Data listing.
Content starts

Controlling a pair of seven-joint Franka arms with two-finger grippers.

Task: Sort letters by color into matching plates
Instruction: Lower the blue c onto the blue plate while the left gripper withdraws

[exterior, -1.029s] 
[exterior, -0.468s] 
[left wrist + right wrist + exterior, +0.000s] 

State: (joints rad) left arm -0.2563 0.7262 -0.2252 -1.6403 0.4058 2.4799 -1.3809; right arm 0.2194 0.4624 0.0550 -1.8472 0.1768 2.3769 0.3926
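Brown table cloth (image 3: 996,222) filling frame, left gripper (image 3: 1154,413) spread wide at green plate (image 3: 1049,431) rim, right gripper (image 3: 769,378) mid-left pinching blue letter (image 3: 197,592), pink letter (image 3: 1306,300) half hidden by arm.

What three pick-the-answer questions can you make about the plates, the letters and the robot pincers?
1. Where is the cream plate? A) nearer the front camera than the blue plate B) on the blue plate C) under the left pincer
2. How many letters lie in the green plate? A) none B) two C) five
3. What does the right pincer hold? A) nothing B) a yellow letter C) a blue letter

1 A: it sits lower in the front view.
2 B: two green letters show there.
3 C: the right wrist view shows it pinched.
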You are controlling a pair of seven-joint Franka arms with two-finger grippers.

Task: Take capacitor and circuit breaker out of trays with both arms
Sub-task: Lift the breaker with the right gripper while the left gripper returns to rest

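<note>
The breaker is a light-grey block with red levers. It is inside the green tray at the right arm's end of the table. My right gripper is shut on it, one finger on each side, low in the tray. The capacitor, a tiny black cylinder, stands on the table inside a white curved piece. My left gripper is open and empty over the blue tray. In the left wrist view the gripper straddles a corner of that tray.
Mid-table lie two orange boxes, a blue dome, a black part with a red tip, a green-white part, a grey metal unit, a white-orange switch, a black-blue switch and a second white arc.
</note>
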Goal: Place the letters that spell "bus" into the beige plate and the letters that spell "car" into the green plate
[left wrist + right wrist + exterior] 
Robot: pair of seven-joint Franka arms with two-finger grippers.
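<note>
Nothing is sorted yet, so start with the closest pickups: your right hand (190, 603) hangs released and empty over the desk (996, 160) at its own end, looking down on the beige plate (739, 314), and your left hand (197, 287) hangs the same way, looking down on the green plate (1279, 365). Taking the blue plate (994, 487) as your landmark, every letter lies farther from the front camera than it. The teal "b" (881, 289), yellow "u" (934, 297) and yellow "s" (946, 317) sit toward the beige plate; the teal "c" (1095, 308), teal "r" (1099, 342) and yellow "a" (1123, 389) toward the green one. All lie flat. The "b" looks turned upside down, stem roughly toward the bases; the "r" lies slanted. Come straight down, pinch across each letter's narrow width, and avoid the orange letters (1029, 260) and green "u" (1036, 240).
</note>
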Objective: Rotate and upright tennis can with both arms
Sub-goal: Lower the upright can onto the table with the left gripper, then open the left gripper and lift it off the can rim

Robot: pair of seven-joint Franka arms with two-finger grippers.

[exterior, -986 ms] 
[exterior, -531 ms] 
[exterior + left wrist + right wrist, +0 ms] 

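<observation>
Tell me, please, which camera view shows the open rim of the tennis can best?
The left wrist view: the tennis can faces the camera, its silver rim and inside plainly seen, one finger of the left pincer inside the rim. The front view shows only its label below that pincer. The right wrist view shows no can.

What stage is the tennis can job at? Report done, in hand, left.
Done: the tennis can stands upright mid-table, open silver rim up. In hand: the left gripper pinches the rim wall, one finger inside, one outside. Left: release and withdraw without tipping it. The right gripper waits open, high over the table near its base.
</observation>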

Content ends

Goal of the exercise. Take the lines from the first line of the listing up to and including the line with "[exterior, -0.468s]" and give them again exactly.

Answer space.
Controlling a pair of seven-joint Franka arms with two-finger grippers.

Task: Sort letters by color into matching plates
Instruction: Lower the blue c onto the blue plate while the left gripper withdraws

[exterior, -1.029s] 
[exterior, -0.468s] 

There's nothing more to this exercise.